### Data provided
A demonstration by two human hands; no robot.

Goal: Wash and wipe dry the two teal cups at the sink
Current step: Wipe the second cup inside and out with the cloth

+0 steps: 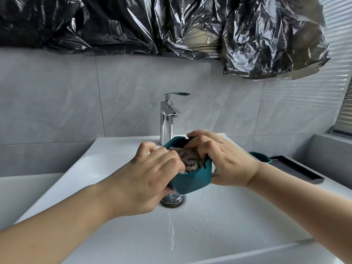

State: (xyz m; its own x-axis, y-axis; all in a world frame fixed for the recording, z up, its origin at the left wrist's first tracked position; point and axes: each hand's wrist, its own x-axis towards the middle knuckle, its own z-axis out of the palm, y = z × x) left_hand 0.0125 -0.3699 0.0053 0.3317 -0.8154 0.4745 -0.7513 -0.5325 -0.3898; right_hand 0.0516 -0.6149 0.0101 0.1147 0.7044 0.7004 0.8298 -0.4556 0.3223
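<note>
Looking down from head cam: both hands over the white sink (122,149), w/ a teal cup (190,181) held above the drain (172,201), in front of the chrome faucet (168,119). Left hand (150,176) grips the cup's near-left side, fingers curled into its mouth, pressing a grey cloth (190,161) stuffed inside. Right hand (226,159) clamps the cup's right wall, fingers hooked over the rim onto the cloth, thumb underneath. 2nd teal cup (260,156) sits on the counter to the right, mostly hidden behind the right wrist, beside a dark tray (299,169). Crumpled black plastic (152,25) hangs on the wall above.
</note>
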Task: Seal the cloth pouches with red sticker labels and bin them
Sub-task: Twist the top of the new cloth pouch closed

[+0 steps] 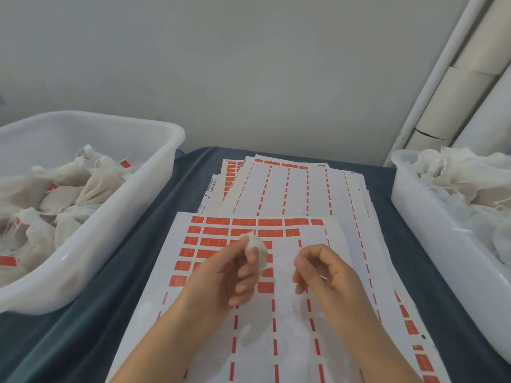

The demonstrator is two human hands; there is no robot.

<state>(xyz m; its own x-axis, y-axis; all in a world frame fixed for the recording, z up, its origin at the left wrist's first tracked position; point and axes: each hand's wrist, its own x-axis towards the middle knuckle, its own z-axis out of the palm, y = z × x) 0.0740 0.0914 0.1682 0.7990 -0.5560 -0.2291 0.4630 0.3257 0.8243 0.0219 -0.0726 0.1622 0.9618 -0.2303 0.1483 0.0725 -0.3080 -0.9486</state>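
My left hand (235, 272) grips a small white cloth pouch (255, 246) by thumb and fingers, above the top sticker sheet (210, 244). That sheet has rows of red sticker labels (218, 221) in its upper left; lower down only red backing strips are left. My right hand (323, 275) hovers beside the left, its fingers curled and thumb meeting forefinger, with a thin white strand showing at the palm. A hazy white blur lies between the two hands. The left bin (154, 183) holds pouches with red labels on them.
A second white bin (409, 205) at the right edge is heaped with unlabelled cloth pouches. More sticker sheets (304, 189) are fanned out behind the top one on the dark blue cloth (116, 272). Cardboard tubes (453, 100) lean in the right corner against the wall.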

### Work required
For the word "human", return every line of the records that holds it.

### Response area
A demonstration by two human hands; no robot.
The demonstrator is two human hands; there is no robot.

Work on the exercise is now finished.